Property and family support issues were set for trial on May 30, 2002. However, appellant discharged Ms. Jackson, in order to obtain an attorney who would represent her pro bono. Respondents attorney sent repeated communications to appellant requesting that she have her attorney contact him about the fast approaching hearing date. Appellant did not respond to these inquiries, but instead moved for a continuance of the hearing on May 28, 2002. Although her request was denied, the May 30 hearing was ultimately continued to July 18, 2002, due to other calendar conflicts.

Appellant appeared in propria persona at the July 18 hearing, and her oral request for a continuance was denied. A hearing was then held as to the division of community real property, which culminated in an order that the real property should be listed for sale and sold. The proceeds of sale were to be placed in a trust from which the parties would receive an equal share.

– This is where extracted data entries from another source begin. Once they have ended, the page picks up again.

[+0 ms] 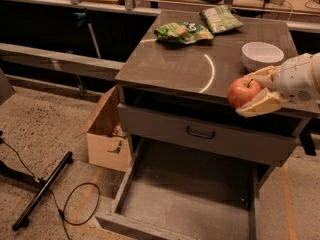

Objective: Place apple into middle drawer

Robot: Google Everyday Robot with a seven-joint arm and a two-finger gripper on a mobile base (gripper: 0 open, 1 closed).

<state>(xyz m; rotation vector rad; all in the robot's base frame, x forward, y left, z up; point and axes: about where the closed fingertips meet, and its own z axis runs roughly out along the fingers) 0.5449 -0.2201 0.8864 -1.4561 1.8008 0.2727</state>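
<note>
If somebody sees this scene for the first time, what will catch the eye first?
The red apple, clamped in the gripper at the front edge of the cabinet top. Below, the middle drawer stands pulled open. A white bowl sits just behind the gripper.

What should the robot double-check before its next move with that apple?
1. Hold on the apple: ok, the claw is shut on it.
2. The middle drawer pulled out: ok.
3. Room on its floor: ok, the visible part is bare.
4. Apple out over the drawer opening: not ok, it hangs at the front right edge of the cabinet top.
5. Claw apart from the white bowl: cannot tell, the bowl sits close behind it.
</note>
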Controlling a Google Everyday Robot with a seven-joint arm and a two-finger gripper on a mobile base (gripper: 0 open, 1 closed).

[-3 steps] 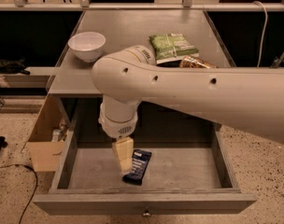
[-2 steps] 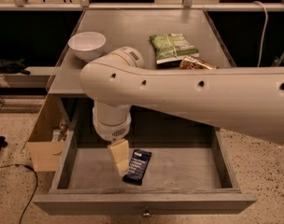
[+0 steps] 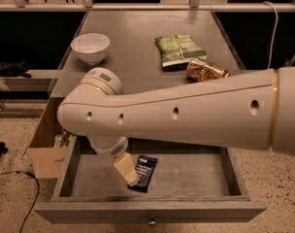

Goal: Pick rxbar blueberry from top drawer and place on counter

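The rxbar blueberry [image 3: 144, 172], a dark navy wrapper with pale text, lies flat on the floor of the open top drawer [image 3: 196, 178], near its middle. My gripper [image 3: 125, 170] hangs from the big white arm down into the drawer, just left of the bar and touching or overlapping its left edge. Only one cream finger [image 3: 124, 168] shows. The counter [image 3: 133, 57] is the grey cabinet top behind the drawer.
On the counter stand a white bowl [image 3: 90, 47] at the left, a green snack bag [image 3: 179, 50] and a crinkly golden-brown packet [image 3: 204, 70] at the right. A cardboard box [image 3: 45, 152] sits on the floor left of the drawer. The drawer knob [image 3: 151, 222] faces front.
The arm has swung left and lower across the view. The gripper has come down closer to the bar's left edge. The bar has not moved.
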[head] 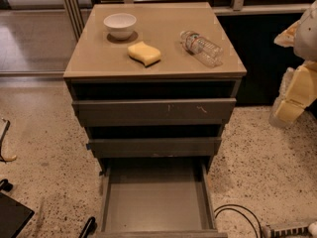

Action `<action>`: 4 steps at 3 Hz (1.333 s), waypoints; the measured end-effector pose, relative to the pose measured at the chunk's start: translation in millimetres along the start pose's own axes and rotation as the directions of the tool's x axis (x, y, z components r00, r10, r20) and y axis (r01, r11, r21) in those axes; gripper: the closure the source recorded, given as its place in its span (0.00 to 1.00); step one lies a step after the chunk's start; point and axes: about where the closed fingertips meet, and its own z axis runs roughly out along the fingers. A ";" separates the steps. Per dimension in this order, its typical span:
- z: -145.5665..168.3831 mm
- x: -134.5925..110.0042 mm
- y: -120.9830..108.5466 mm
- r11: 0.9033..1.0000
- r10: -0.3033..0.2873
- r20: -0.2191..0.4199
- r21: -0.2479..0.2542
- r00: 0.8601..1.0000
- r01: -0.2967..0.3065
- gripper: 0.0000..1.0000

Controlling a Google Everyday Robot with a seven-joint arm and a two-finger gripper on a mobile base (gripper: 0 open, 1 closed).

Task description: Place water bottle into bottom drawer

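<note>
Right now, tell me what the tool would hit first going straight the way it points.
The tool hangs beside the cabinet, near the picture's right edge, seemingly pointing down. It would probably meet the speckled floor first, though depth is unclear.

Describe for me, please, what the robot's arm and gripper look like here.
Only the right edge shows them. The arm is a rounded white shell with a pale orange patch. Below it, right of the cabinet, the gripper is built of blocky cream-yellow pieces. No cables or markings show on either.
</note>
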 end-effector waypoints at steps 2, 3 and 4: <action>32.4 -15.2 -69.0 0.962 0.266 0.211 0.010 0.941 -0.274 0.00; 57.6 -33.9 -114.0 0.919 0.364 0.337 0.020 0.868 -0.393 0.00; 72.0 -53.0 -155.7 0.860 0.450 0.424 0.033 0.786 -0.510 0.00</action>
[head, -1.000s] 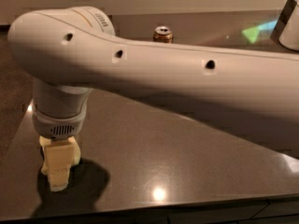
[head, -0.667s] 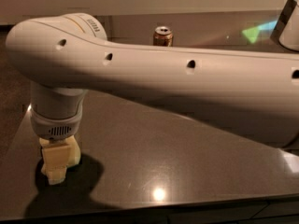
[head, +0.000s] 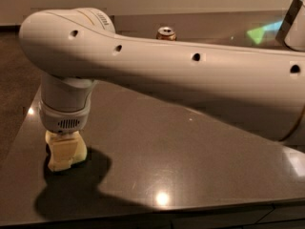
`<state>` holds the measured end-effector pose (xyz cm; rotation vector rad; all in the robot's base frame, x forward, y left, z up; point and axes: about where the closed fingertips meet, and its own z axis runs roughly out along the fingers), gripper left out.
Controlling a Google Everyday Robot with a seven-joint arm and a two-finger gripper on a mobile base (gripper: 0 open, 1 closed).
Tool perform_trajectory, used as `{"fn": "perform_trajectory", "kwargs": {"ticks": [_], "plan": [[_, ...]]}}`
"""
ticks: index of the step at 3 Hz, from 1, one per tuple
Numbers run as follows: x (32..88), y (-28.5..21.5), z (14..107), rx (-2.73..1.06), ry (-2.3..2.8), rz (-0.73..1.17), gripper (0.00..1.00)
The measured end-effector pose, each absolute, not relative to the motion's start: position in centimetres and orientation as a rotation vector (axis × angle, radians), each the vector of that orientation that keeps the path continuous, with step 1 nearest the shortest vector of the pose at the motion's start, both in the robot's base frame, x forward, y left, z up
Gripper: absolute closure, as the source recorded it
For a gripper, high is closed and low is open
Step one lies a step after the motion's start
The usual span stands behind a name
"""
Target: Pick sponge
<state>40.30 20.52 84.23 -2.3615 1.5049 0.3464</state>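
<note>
My gripper (head: pixel 65 152) hangs straight down from the white wrist at the left of the camera view, its pale yellow tip at or just above the dark table top (head: pixel 190 166), over its own shadow. The sponge does not show anywhere; the big white arm (head: pixel 190 75) crosses the whole picture and hides much of the table behind it.
A metal drink can (head: pixel 166 33) stands at the back of the table, behind the arm. A white and grey object (head: pixel 294 26) is at the top right. The table's left edge runs close by the gripper and its front edge lies along the bottom.
The gripper has come up a little and sits slightly higher in the picture than one second ago. The arm has shifted a bit along its length. Nothing else has moved.
</note>
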Motion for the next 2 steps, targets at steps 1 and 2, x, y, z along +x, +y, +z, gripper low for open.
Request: {"fn": "perform_trajectory", "kwargs": {"ticks": [1, 2], "plan": [[40.7, 19.4, 86.4, -2.347, 1.481, 0.38, 0.85], [40.7, 17.9, 90.2, -2.342, 1.415, 0.421, 1.0]]}}
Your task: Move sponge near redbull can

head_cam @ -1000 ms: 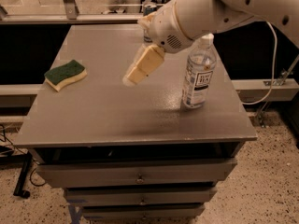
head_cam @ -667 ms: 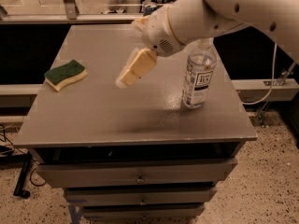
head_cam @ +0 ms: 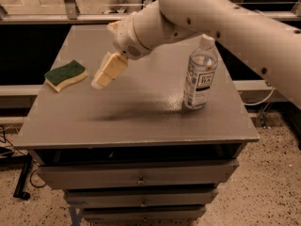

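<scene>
The sponge (head_cam: 66,75), dark green on top with a yellow base, lies flat near the left edge of the grey table (head_cam: 141,121). My gripper (head_cam: 105,73) hangs above the table just to the right of the sponge, apart from it, pointing down and to the left. It holds nothing that I can see. The white arm reaches in from the upper right. The redbull can is not in view; the arm covers the back of the table.
A clear plastic water bottle (head_cam: 201,74) with a white cap stands upright on the right side of the table. Drawers (head_cam: 136,178) sit below the table's front edge. A metal rail runs behind the table.
The gripper has moved left across the table, away from the bottle and closer to the sponge. Sponge and bottle have not moved.
</scene>
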Robot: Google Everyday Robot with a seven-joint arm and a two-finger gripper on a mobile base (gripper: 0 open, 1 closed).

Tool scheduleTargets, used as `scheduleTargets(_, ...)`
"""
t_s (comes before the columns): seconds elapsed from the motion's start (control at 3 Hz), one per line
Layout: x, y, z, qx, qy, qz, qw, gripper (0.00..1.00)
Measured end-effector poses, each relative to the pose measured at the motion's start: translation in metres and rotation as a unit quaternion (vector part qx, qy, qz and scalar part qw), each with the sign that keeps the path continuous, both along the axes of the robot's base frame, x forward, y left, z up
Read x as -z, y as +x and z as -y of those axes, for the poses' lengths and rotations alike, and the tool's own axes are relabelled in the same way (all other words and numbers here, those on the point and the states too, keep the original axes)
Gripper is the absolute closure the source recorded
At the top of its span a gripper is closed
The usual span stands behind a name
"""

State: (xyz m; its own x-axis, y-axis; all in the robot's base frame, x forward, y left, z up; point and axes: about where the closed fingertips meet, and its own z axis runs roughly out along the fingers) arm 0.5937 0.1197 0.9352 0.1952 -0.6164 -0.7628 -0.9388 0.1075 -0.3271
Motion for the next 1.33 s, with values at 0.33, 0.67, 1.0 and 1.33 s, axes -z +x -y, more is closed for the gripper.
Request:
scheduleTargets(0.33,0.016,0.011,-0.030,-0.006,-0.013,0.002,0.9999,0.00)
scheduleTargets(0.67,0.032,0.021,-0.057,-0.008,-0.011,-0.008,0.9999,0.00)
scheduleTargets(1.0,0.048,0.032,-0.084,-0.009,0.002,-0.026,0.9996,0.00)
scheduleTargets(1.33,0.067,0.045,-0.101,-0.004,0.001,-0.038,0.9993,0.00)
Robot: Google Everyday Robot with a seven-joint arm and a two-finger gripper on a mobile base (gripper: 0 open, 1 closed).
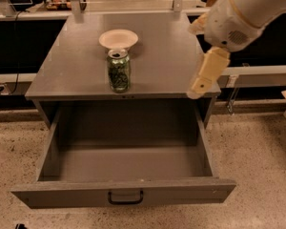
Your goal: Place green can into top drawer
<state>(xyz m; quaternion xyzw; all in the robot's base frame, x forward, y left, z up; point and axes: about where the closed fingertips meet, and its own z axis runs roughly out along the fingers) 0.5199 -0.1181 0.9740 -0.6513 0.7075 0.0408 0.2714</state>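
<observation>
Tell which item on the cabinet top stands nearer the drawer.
The green can; the white bowl sits behind it. The gripper hangs by the cabinet's right edge.

Matt top drawer [181,191], shiny metal green can [118,71], plastic pincer [206,75] right of it
</observation>
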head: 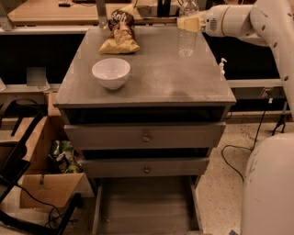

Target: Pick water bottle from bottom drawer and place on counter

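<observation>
The water bottle (187, 40), clear with a ribbed body, stands upright at the back right of the grey counter (151, 78). My gripper (189, 24) reaches in from the right at the bottle's shoulder. Its pale fingers (183, 24) are closed around the bottle, with the bottle's top showing above them. The bottom drawer (146, 209) is pulled open below the cabinet, and its grey tray shows nothing inside.
A white bowl (111, 72) sits front left on the counter, a chip bag (120, 33) at the back. Two knobbed drawer fronts (146, 137) are shut. A cardboard box (50, 188) stands left, cables (229, 160) and my base (268, 183) right. A wooden tabletop (55, 11) lies behind.
</observation>
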`<state>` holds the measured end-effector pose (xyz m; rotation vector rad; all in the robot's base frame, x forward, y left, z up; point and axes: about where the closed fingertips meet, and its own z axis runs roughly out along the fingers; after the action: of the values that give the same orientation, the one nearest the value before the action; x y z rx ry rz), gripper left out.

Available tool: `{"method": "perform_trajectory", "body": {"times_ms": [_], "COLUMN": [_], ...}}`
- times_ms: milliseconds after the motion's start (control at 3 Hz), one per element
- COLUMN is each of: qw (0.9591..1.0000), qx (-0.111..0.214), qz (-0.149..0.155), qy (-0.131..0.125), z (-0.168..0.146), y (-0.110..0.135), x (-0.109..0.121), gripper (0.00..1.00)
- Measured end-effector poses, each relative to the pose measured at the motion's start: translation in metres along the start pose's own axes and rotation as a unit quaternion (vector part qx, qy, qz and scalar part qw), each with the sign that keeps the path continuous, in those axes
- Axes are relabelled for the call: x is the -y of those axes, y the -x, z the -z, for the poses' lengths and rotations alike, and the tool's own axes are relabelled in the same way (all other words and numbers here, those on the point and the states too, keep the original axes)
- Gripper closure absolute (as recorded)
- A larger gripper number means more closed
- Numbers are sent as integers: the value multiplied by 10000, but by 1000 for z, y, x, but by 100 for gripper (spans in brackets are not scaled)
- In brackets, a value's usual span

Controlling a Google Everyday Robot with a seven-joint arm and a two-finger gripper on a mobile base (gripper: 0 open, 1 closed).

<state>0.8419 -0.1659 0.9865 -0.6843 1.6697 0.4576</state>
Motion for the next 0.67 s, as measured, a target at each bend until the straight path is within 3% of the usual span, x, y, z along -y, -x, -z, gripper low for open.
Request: {"method": "perform_trajectory", "body": {"times_ms": [333,667], "qw": [9994,9986], "qx": [118,185], "qz": [-315,-498], "qy": [27,69], "z": [-13,-19], "y": [-41,-64], "x": [9,10], "gripper": [100,100]}}
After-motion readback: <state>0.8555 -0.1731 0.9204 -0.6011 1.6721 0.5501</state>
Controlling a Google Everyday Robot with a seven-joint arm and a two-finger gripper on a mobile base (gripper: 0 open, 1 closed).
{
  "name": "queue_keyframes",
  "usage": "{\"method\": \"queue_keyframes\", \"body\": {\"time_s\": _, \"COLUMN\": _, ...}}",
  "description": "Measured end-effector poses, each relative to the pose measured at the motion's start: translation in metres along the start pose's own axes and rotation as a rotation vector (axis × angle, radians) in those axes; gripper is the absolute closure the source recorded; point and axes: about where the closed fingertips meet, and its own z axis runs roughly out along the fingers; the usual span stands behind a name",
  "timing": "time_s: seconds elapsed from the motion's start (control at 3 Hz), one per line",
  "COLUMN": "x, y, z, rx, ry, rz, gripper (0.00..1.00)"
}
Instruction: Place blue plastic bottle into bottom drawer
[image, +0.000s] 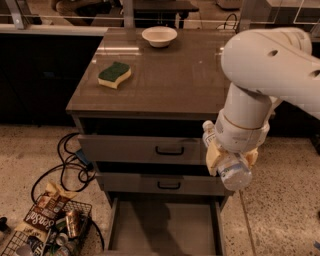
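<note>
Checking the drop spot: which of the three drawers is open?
The bottom drawer, bare grey floor showing; the two drawers above show only fronts. The hand, holding the blue plastic bottle, hangs higher, at right.

The gripper (231, 162) hangs at the right front corner of a grey cabinet (170, 90). Well to its left and farther back, a green-yellow sponge (114, 74) lies on the cabinet top. A white bowl (159, 36) sits beyond it, near the back edge. Just left of the gripper are two drawer fronts, the upper (130, 149) and the lower (135, 184), each with a black handle. Far down to the left, black cables (67, 165) loop over the speckled floor (280, 210) beside a wire basket (20, 242) holding what looks like a snack bag (42, 210) and drink cans (72, 222).
</note>
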Motion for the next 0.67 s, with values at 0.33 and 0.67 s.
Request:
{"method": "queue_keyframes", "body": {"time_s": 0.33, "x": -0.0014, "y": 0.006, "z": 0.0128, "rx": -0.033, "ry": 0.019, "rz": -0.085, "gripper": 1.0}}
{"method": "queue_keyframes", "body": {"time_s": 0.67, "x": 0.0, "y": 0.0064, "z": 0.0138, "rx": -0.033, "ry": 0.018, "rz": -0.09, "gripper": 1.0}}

The court later heard the child and spousal support issues on September 4, 2002, by which time appellant had obtained counsel. In determining child support the court imputed the minimum wage of $1,160 per month to appellant, finding that she had failed to produce any evidence to substantiate her alleged inability to work, and that she was not excused from presenting such evidence because she was receiving social security benefits. Spousal support was also ordered abated as of January 2003.

II. DISCUSSION

A. STANDARD OF REVIEW

"The decision to grant or deny a continuance is committed to the sound discretion of the trial court." (Forthmann v. Boyer ( 2002) 97 Cal.App.4th 977, 984.) Similarly, the propriety of setting or modifying spousal support rests in the sound discretion of the trial court. (In re Marriage of Olson (1993) 14 Cal.App.4th 1, 7 [modifying support] (Olson );In re Marriage of Smith (1990) 225 Cal.App.3d 469, 479 [setting support] (Smith).)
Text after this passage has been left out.